# PROBLEM TO WORK ON
When you write out the listing below, keep each word exactly as it stands and drop the pictures.

-*-*-

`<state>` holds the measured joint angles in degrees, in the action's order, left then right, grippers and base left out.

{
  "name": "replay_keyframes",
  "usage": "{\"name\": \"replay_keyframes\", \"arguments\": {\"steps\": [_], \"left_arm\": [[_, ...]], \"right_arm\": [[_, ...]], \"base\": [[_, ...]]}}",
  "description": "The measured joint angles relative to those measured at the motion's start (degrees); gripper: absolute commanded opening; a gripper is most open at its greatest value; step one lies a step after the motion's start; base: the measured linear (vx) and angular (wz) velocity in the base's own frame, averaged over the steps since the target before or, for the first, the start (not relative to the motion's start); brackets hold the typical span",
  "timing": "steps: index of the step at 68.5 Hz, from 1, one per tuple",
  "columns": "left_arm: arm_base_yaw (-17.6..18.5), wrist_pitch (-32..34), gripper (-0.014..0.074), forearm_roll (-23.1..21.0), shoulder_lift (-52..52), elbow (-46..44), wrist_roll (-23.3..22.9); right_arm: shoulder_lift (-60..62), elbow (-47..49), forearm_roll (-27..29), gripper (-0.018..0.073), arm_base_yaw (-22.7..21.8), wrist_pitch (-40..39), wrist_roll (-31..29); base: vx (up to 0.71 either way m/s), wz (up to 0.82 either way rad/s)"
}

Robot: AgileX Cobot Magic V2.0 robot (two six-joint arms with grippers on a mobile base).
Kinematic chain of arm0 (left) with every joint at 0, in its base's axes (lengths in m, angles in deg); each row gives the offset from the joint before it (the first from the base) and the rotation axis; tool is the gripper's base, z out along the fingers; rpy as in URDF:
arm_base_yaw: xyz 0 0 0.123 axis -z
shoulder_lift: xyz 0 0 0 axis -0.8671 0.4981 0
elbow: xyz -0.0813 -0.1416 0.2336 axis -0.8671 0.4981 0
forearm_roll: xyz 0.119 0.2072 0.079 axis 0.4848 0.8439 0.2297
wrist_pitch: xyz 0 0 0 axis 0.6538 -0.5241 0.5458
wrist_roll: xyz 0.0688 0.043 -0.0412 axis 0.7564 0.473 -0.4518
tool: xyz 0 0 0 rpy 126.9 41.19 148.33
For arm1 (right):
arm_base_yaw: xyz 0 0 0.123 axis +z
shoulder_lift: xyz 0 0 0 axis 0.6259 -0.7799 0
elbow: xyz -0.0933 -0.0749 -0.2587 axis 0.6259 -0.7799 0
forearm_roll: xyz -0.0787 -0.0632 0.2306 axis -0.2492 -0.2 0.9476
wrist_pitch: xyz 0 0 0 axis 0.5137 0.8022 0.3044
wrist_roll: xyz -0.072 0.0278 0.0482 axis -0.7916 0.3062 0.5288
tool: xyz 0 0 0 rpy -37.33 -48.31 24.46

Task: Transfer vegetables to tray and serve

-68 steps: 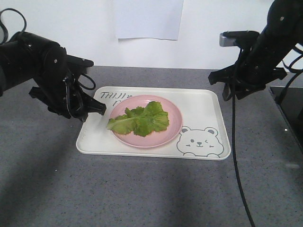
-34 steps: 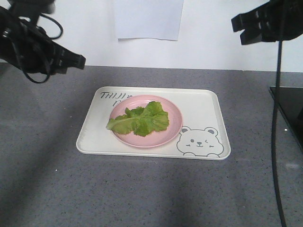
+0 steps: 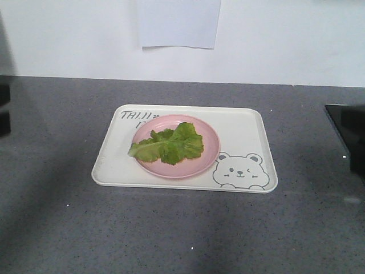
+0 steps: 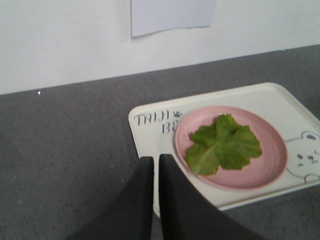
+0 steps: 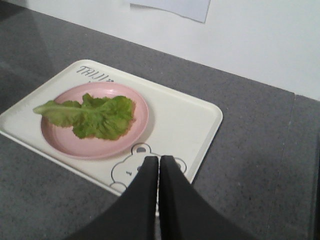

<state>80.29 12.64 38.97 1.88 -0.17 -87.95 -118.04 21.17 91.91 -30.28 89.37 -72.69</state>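
- Lettuce leaves point(image 3: 168, 145) lie on a round pink plate point(image 3: 208, 157), which sits on the cream tray point(image 3: 251, 128); their pale rib runs roughly along the tray's long side.
- Left gripper point(image 4: 151, 165) and right gripper point(image 5: 158, 164), both pressed together and empty, hang apart above the tray's near edge (left slightly nearer the leaves).
- Lettering reads "TAIJI", then "BE", partly hidden by the plate.

A round pink plate point(image 3: 177, 146) with a raised rim occupies the middle of the scene. It sits above a grey speckled countertop point(image 3: 171, 228) that spans the full width of the front view. A white wall point(image 3: 285, 40) rises behind the countertop. A rectangular sheet of white paper point(image 3: 178, 23) is fixed flat to the wall, directly behind the plate. A flat black object point(image 3: 349, 137) lies at the countertop's right edge; only part of it shows.
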Motion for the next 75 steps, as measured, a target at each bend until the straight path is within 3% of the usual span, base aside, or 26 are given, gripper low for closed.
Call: {"name": "replay_keyframes", "arguments": {"steps": [12, 22, 75], "left_arm": [[0.0, 8.2, -0.0007, 0.0, -12.1, 19.8, 0.1], [0.0, 12.0, -0.0007, 0.0, -17.7, 27.4, -0.3], [0.0, 13.7, -0.0007, 0.0, -19.5, 28.6, -0.4]], "right_arm": [[12.5, -16.9, 0.0, -0.0006, 0.0, -3.2, -1.5], [18.5, -24.5, 0.0, -0.0006, 0.0, -4.5, -1.6], [21.4, -26.6, 0.0, -0.0006, 0.0, -4.6, -1.6]], "base": [[0.0, 0.0], [0.0, 0.0], [0.0, 0.0]]}}
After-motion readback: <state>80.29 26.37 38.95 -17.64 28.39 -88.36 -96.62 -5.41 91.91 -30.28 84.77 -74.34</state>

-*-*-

# RESULT OF THE TASK
`<state>` holds the measured joint angles in degrees, in the action's order, left then right, grippers and base left out.

{
  "name": "replay_keyframes",
  "usage": "{\"name\": \"replay_keyframes\", \"arguments\": {\"steps\": [_], \"left_arm\": [[_, ...]], \"right_arm\": [[_, ...]], \"base\": [[_, ...]]}}",
  "description": "The measured joint angles relative to those measured at the motion's start (degrees); gripper: absolute commanded opening; a gripper is most open at its greatest value; step one lies a step after the motion's start; base: the measured linear (vx) and angular (wz) velocity in the base's own frame, averaged over the steps since the target before or, for the first, the start (not relative to the motion's start); brackets hold the typical span",
  "timing": "steps: index of the step at 68.5 Hz, from 1, one per tuple",
  "columns": "left_arm: arm_base_yaw (-17.6..18.5), wrist_pitch (-32..34), gripper (-0.014..0.074), forearm_roll (-23.1..21.0), shoulder_lift (-52..52), elbow (-46..44), wrist_roll (-23.3..22.9); right_arm: shoulder_lift (-60..62), elbow (-47..49), forearm_roll (-27..29), gripper (-0.018..0.073), arm_base_yaw (-22.7..21.8), wrist_pitch (-40..39), wrist_roll (-31..29); base: vx (up to 0.71 either way m/s), wz (up to 0.82 either way rad/s)"
}

Robot: AgileX Cobot Magic V2.0 robot (two six-joint arms with grippers on a mobile base).
Kinematic chain of arm0 (left) with every joint at 0, in its base's axes (lengths in m, angles in deg); each row gives the offset from the joint before it (the first from the base) and the rotation axis; tool is the gripper's base, z out along the fingers; rpy as in URDF:
arm_base_yaw: xyz 0 0 0.123 axis -z
shoulder_lift: xyz 0 0 0 axis -0.8671 0.4981 0
elbow: xyz -0.0813 -0.1416 0.2336 axis -0.8671 0.4981 0
forearm_roll: xyz 0.119 0.2072 0.079 axis 0.4848 0.8439 0.2297
wrist_pitch: xyz 0 0 0 axis 0.6538 -0.5241 0.5458
wrist_roll: xyz 0.0688 0.043 -0.0412 axis 0.7564 0.473 -0.4518
tool: xyz 0 0 0 rpy 126.9 41.19 148.33
For arm1 (right):
arm_base_yaw: xyz 0 0 0.123 axis +z
shoulder_lift: xyz 0 0 0 axis 0.6259 -0.7799 0
elbow: xyz -0.0933 -0.0749 -0.2587 axis 0.6259 -0.7799 0
forearm_roll: xyz -0.0787 -0.0632 0.2306 axis -0.2492 -0.2 0.9476
wrist_pitch: xyz 0 0 0 axis 0.5137 0.8022 0.3044
wrist_roll: xyz -0.072 0.0278 0.0482 axis -0.7916 0.3062 0.5288
tool: xyz 0 0 0 rpy -37.33 -48.31 24.46

Task: Transfer vegetables to tray and serve

-68 steps: 
-34 steps: 
+0 steps: 
+0 steps: 
+0 steps: 

<state>80.29 12.64 38.97 1.88 -0.17 -87.95 -118.04 21.17 91.91 -30.28 89.37 -72.69</state>
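- Lettuce leaves point(image 3: 168, 145) lie on a round pink plate point(image 3: 208, 157), which sits on the cream tray point(image 3: 251, 128); their pale rib runs roughly along the tray's long side.
- Left gripper point(image 4: 151, 165) and right gripper point(image 5: 158, 164), both pressed together and empty, hang apart above the tray's near edge (left slightly nearer the leaves).
- Lettering reads "TAIJI", then "BE", partly hidden by the plate.

A round pink plate point(image 3: 177, 146) with a raised rim occupies the middle of the scene. It sits above a grey speckled countertop point(image 3: 171, 228) that spans the full width of the front view. A white wall point(image 3: 285, 40) rises behind the countertop. A rectangular sheet of white paper point(image 3: 178, 23) is fixed flat to the wall, directly behind the plate. A flat black object point(image 3: 349, 137) lies at the countertop's right edge; only part of it shows.
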Motion for the next 75 steps, as measured, a target at each bend until the straight path is within 3% of the usual span, base aside, or 26 are given, gripper low for closed.
Call: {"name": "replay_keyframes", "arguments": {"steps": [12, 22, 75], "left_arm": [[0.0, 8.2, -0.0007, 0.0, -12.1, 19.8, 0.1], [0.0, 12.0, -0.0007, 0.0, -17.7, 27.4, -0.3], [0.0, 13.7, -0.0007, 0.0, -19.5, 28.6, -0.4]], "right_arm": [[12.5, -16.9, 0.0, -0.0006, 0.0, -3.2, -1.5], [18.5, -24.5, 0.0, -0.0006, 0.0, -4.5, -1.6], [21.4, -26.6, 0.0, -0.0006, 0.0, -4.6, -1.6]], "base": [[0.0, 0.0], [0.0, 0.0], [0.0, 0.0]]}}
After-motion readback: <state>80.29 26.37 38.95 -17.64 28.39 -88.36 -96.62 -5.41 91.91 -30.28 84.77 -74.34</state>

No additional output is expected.